Saturday, January 17, 2015

From venerated ships to radioactive cats: art as an identifier of change

In class, we talked about J.M.W. Turner's Fighting Temeraire as a painting that illustrated either the setting of old age (marked by the presence of the HMS Temeraire) or the dawn of the Industrial Age (marked by the dense, black mass, a chimney stack for a mast). Obviously made well into the Industrial Revolution (1838), his painting still stands out to me as a single painting that was made to convey a simple, direct message: the Industrial Age is here to stay. Even the venerated Temeraire, with its 98 guns and storied military performance (most notably the Battle of Trafalgar: Royal Navy vs. French and Spanish), could not prevent its own demise.

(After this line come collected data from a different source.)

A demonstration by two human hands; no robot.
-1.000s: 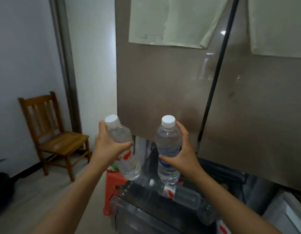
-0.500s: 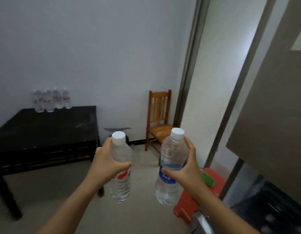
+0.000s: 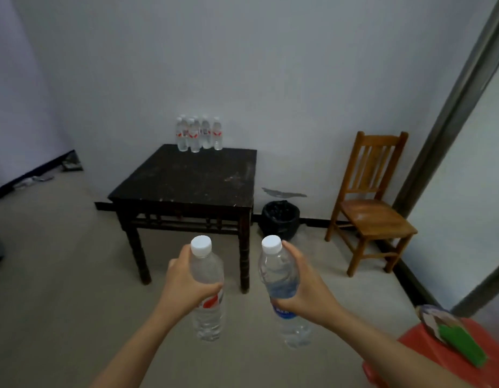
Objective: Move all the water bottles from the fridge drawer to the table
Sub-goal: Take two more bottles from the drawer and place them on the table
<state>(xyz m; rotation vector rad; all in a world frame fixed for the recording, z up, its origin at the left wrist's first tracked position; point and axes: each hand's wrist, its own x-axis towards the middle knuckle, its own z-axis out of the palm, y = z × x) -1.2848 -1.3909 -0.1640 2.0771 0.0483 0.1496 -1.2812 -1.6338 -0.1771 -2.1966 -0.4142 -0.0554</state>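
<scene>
The dark table (image 3: pixel 186 177) serves as the landmark, standing against the far wall. At its back edge, touching the wall side, a tight cluster of water bottles (image 3: pixel 198 133) stands upright, so a good part of the job looks done; the fridge drawer is out of view, and whether more bottles wait there cannot be told.

In front of the table, well short of its near edge, the left hand (image 3: pixel 186 287) is wrapped closed around the middle of a red-labelled bottle (image 3: pixel 207 298), held upright. Just to its right, the right hand (image 3: pixel 307 292) is closed likewise around a blue-labelled bottle (image 3: pixel 281 292), also upright. Both are in transit, not yet set down.

Most of the tabletop in front of the cluster is bare, leaving ample room to place two more near the front or middle. The floor between the person and the table is open. Right of the table sit a black bin (image 3: pixel 280 218) and, farther right, a wooden chair (image 3: pixel 374 203); a red stool (image 3: pixel 450 357) lies nearest the person's right arm, the one thing to steer clear of.
</scene>
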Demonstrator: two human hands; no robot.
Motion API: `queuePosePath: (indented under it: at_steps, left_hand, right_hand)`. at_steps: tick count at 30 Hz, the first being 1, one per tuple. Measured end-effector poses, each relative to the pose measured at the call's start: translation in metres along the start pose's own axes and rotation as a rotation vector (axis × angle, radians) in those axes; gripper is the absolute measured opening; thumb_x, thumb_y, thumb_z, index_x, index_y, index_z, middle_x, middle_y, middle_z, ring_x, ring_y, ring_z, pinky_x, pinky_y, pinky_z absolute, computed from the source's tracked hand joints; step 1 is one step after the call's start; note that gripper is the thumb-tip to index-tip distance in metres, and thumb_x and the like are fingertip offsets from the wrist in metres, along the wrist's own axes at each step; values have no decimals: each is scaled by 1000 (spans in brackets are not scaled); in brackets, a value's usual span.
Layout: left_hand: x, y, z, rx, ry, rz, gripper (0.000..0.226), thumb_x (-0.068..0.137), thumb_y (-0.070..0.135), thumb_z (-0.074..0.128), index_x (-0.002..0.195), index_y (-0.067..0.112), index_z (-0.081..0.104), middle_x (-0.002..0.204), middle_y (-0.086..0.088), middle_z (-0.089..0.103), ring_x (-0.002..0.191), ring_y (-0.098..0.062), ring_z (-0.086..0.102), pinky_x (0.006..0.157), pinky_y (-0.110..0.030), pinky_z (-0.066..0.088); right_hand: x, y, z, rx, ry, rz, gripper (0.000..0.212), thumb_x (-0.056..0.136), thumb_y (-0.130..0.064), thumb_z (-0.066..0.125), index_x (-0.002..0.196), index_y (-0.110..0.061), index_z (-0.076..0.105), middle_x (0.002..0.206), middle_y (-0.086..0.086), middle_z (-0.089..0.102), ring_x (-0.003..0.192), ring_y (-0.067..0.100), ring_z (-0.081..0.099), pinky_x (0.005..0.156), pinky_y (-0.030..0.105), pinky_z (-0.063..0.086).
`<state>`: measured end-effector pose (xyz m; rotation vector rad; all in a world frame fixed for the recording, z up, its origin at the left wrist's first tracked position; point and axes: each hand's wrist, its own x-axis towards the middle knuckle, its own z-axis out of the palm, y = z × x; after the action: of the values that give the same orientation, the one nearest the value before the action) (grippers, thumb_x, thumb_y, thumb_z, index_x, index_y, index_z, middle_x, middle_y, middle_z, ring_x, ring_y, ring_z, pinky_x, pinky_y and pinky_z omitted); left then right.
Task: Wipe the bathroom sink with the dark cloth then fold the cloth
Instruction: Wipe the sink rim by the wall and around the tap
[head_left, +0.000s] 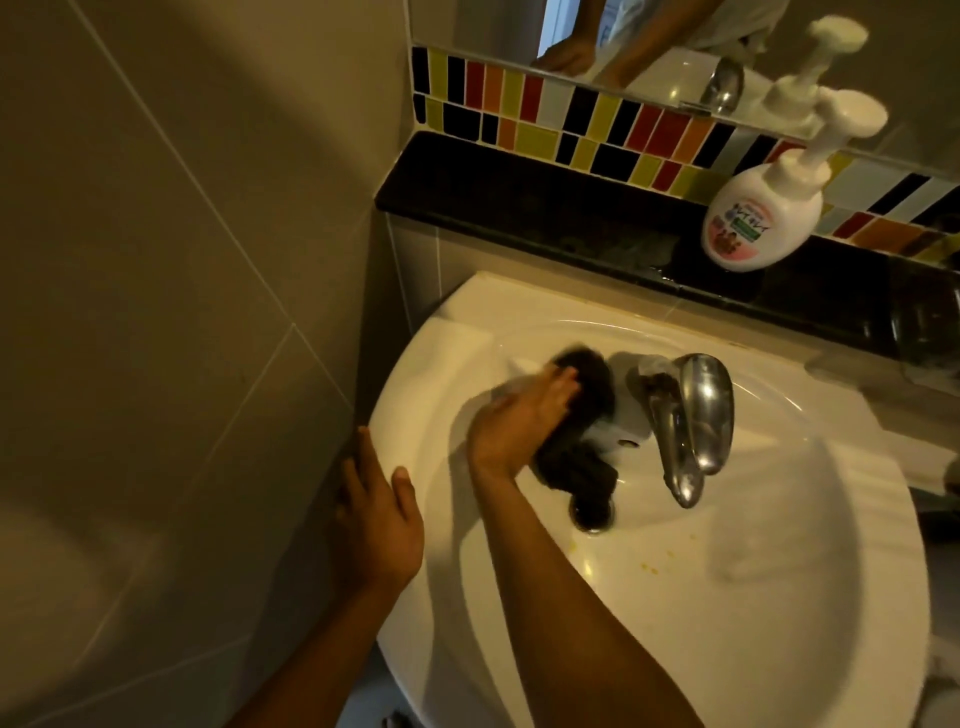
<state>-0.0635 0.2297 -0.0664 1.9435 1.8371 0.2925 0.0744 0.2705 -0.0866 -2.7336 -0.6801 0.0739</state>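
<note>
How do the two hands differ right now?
The right hand presses the bunched dark cloth on the sink's inner wall beside the faucet; the left hand holds nothing. The right looks motion-blurred; the left is sharp, fingers spread, resting on the rim. Both are bare.

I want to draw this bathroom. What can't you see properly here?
- Drain: head view, partly covered by the dark cloth.
- Right hand: fingers blurred by motion.
- Soap bottle: label too small to read.
- Sink: right side cut off by the frame edge.
</note>
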Motion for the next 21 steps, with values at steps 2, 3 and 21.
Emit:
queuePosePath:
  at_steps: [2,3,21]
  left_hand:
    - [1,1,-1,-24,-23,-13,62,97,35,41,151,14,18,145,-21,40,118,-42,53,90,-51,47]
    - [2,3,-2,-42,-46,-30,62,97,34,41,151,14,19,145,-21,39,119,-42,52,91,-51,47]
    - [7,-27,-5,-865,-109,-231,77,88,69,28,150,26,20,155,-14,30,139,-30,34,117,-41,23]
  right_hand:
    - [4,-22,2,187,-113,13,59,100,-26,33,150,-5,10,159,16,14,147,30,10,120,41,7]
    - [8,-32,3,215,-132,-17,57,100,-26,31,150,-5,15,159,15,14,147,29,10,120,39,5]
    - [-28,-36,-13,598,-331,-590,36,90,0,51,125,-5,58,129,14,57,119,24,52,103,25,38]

Here's the painting:

More recently, Sandy Skoglund created in 1980 one of my favorite pieces of art: Radioactive Cats. The sculpted scene depicts 25 (I believe, unless I counted wrong) cats, all painted with fluorescent paint, perusing the nooks and crannies of a drab, collapsed kitchen. In their presence are two human figures, both of whom wear gray. The man's face looks depressed, and though we cannot see the woman's face, she noticeably slouches. This scene is meant to describe life in the Nuclear Age: Skoglund asserts through the expressions of each species that the animals, who've adapted (highlighted [heh] by the neon paint), fair better than the humans, who are still stuck in their antiquated antics.

The depressed state of the humans echoes the message that Turner implied in his painting: we need to move on and adapt. Whether we like it or not, the interminable wheels of progress will continue to turn.